As questões essenciais e merecedoras de análise são: “porque é que as mulheres demoraram tanto a tomar as rédeas das suas existências? O que é as impediu de mostrarem, em pleno, todos os seus dons e capacidades? Porque se deixaram humilhar e dominar?” Pág.14
O material recolhido é sujeito a uma interpretação apaixonada que filia conclusões vinculadas a uma causa.
“No entanto, a força de trabalho em Portugal é predominantemente feminina. Se, à semelhança de Lisístrata e das mulheres de Atenas no famoso texto de Aristófanes, escrito em 400 anos a. C., as mulheres, para além de greve ao sexo, se abstivessem de trabalhar, de tomar conta da casa e dos filhos, de tratar dos pais, mães e outros familiares a seu cargo, se decidissem cruzar os braços nem que fosse por uns minutos, o País, pura e simplesmente, pararia com elas. Convém que não esqueçamos este facto. Pág. 22”
Esta característica é compatível com os objectivos da autora. Segundo as suas palavras, não houve intenção de construir um texto académico. Desta forma, opta por apresentar o estudo numa “1ª pessoa próxima”. O leitor ou investigador entra no livro sabendo a perspectiva que foi adoptada na análise da documentação.
A construção do texto tem o seu logos em dois centros: diacrónico (história) e sincrónico (presenças que tiveram influência decisiva nos acontecimentos). A interdisciplinaridade é uma característica comum.
O leitor tem oportunidade de acompanhar a evolução da condição feminina ao longo de vários séculos, durante várias correntes filosóficas/literárias (Classicismo, Romantismo, Realismo, Modernismo/estruturalismo) assim como conhecer/aprofundar os conhecimentos sobre figuras tão importantes e diferentes como Woolstonecraft, Gertrudes Margarida de Jesus (“Primeira Carta Apologética em favor, e defesa das mulheres” antecipou “Vindication” de Woolstonecraft), Camille Paglia (contraponto de muitas teorias mais radicais), Virgínia Woolf…; na ciência, desde Hipácia de Alexandria a Madame Curie; em Portugal, destacam-se várias figuras (Maria Teresa Horta, Isabel Barreno, Maria Velho da Costa, Vieira da Silva… entre tantas outras) em diferentes épocas, contextos políticos e em diversas áreas.
Na construção de um cânone inserido no que se denomina “Estudos Femininos” foram excluídos, inevitavelmente, outros nomes importantes. A construção canónica é isso mesmo: um movimento de exclusão. No entanto, “Humilhação e Glória” é uma obra que não se encerra em si mesma, consegue ser abrangente e constrói várias pontes para outros autores e diferentes áreas.

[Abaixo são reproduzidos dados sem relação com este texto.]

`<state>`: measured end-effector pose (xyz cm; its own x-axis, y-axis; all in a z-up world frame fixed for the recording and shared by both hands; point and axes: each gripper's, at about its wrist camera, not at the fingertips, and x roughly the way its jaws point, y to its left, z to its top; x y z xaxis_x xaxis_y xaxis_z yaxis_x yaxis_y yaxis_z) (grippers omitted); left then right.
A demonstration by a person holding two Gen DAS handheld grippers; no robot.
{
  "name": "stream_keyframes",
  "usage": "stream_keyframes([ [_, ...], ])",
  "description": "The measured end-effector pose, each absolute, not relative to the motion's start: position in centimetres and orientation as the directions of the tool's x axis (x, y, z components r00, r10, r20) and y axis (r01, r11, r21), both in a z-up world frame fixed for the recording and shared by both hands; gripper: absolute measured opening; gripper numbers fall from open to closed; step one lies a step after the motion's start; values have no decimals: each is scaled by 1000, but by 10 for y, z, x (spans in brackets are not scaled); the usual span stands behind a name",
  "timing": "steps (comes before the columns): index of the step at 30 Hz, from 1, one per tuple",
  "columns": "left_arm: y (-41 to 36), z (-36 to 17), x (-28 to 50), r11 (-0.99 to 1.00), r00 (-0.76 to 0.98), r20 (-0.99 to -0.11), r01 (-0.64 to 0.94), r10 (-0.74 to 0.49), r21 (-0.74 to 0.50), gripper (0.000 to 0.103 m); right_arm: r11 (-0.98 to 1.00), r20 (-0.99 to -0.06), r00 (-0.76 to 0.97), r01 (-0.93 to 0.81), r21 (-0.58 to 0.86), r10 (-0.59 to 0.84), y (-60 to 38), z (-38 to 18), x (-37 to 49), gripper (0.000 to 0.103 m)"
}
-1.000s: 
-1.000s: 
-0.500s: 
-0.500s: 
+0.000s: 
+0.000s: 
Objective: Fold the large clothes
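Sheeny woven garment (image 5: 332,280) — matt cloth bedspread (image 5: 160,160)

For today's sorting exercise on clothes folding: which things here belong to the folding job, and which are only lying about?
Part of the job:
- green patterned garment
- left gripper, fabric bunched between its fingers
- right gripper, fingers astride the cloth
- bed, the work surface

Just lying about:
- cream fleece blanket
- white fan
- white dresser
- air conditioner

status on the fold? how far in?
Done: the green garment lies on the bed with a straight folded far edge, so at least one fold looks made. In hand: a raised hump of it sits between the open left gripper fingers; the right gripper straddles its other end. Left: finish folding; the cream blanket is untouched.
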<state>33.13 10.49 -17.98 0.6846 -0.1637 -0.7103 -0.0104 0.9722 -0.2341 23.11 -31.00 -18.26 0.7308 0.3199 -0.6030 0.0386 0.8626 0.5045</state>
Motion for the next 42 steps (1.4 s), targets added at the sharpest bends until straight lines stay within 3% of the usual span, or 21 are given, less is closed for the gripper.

Helena Vasconcelos propõe, com sucesso, um estudo interdisciplinar, diacrónico, onde consegue reconstituir a complexa interacção entre as características sociais inerentes à condição feminina e o relacionamento dessa condição com os movimentos culturais e espirituais de cada época. As individualidades sublinhadas ao longo do texto proporcionam ao leitor uma visão sobre movimentos de individualidade e de ruptura com o senso ou realidade vigente.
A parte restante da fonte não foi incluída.